WHAT TO DO: Find the lines in the records that carry the word "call". Copy each one.

RECORDS TO PROCESS:
*** Begin section ***
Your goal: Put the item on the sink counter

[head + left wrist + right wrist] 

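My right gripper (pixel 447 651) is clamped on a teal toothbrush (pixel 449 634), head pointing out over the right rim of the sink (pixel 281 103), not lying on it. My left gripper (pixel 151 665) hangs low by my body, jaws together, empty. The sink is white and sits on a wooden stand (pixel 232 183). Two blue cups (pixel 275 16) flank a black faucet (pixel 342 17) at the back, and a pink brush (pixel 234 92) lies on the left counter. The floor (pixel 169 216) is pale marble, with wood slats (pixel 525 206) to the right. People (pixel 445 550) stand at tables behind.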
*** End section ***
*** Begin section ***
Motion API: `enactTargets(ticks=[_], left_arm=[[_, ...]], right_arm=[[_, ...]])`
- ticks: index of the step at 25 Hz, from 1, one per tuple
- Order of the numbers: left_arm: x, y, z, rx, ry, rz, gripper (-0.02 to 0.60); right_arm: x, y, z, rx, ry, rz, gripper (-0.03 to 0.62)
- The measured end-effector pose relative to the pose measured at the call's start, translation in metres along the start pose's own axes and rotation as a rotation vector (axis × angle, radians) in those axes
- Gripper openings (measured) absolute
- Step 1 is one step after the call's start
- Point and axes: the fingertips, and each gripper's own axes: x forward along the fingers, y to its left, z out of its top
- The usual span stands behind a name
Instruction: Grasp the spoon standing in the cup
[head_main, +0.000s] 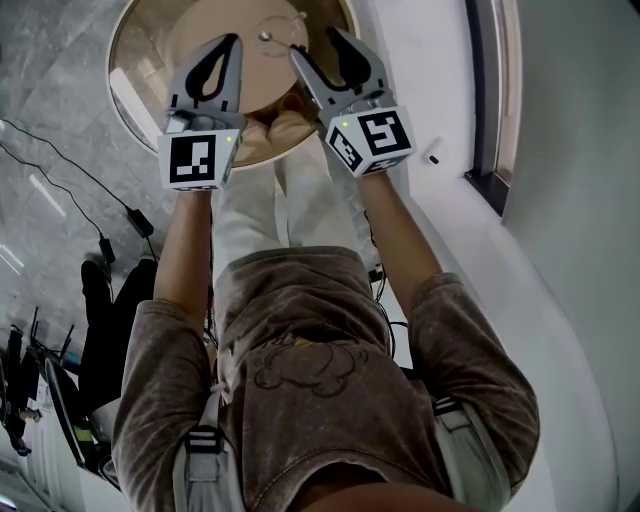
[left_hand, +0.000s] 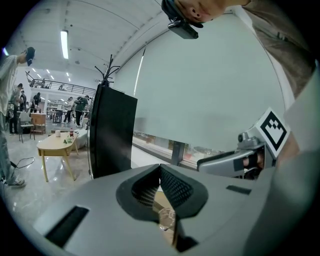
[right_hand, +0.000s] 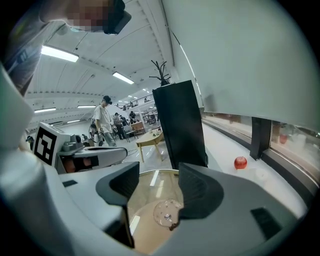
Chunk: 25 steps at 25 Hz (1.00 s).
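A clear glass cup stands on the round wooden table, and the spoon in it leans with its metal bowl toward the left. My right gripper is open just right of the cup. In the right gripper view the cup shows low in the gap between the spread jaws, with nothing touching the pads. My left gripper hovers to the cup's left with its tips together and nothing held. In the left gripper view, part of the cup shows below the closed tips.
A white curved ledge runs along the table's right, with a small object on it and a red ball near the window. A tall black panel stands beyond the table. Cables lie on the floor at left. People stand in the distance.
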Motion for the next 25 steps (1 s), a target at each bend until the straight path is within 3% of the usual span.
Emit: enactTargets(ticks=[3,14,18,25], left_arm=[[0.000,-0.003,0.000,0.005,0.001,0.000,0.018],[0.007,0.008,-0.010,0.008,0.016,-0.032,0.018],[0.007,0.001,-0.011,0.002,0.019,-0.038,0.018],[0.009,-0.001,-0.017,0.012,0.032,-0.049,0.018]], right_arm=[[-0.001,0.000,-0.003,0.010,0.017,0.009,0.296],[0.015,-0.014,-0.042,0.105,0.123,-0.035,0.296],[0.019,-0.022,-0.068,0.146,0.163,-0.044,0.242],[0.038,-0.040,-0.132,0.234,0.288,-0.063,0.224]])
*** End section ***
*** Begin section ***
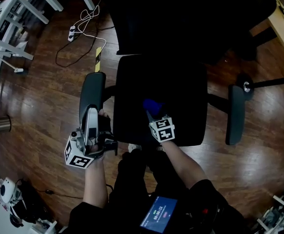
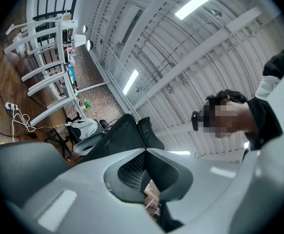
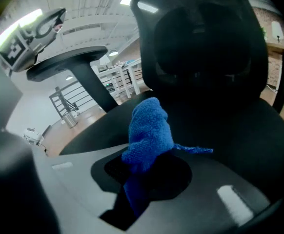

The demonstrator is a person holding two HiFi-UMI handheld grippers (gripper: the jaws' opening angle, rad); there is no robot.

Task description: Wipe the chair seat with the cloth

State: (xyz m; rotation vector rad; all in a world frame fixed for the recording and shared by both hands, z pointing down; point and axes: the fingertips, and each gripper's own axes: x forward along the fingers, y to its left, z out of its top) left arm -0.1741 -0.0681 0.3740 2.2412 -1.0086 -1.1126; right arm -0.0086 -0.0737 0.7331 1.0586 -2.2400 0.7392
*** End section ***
RESPONSE TO THE TASK:
- The measured end-effector pose relative to the pose measured at the call's start, translation in metres along the start pose's own axes and rotation as a rotation vector (axis × angle, radians) in those axes
- Step 1 is one step after the call's start

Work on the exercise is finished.